というわけで、私のミーハー精神は完全に満たされて、ゆっくり試合を(直接ではなく)スクリーンを通じて観ることができた。

 

今回はシカゴブルズいい感じで、特にラビーンからリーダーのオーラがむんむん出ていた(やはりスクリーン通じてだけど(笑))。負けると思っていたときに一本入れる、そして流れを変えて勝利に持っていく。一本のシュートってたった2点何だけれども、彼の一本は2点以上の価値がある。スラダンでも木暮さんの一本はよかったなぁ。なお、八村選手は、スラダン読んでないらしい、、、驚き!

 

コロナ禍の中、リーダーシップが説かれる機会が多くなっているが、ラビーンのようなリーダーシップは、なかなか現実世界では難しいだろうか。バスケと違ってみんな同じルールに従っていないからなぁ。

 

例えば、女性のリーダーの国におけるコロナ対応が注目されたりしているが(これは議論あるところだと思うので、「女性だから」という側面を強調しすぎるのはよくないとは思うが、世界の中の女性リーダーの数の少なさにびっくりした)、ケネディスクールの教授が卒業生向けに行ったウェビナーに「スーパーヒーローにみるリーダーシップ」というのがあった。

 

想像どおり、教授はヒーローものが大好きなようで、スーパーヒーローのTシャツを着ていた。

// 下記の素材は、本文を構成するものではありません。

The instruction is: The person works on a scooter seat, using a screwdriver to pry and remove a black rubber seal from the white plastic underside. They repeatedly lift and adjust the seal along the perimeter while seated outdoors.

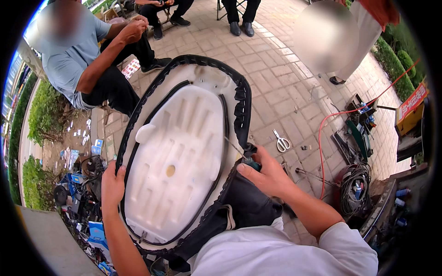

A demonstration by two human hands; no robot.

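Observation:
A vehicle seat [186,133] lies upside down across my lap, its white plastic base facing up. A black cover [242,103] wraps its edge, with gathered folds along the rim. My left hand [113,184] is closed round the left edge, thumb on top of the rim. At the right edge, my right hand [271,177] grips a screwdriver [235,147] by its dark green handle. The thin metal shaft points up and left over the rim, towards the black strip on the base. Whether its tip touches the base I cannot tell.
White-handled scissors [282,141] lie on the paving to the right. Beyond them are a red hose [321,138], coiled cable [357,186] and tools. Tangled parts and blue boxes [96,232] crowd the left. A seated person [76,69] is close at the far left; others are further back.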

スーパーヒーローの物語はフィクションで、現実には起こりえないことだけれども、子どもの頃から、私たちは彼らの物語を見て善悪を学んでいくし、価値観に影響を与えている。なぜなら、フィクションだからこそ、価値観を揺さぶるような場面を設定することができ(自分の大切な人一人を助けるべきか、10人の子どもを助けるべきか、など)、そこで根本的な問いとヒーローを対面させる。ヒーローとしてのリーダーシップがここに現れる、ということらしい。

 

息子に教えてもらうまで、全くヒーローものを知らなかった私としては(日本の仮面ライダーくらいなら聞いたことあったけれど、アメリカのヒーローは、スーパーマンとスパイダーマンが違う人であることすら知らなかった)、あまりすっと入ってくる講義ではなかったけれど、ヒーロー物語の場面設定は、ハーバードのサンデル教授の問題提起と似ていて、子ども用と思っていたヒーローものも、結構深いなぁ、だからずっと人気あるんだなぁとしんみりした。今のコロナの状況も、言ってみれば誰も想像していなかったような、価値観を露わにする異常な場面設定ではある(だからこそ、今までもあったBlack Lives Matterの運動が今回盛り上がりをみせたのだろう)。

 

が、息子にせがまれて読むヒーロー系の絵本たち、、、全部ほぼストーリー一緒に見えますけど。ヒーローの種類多過ぎて覚えられませんけど。その割には、ちょっと女性少なすぎじゃありませんか。。。

 

息子もついに、「何でいつもヒーローが勝つの?おかしくない?」と。疑問を持つことは大切ですね。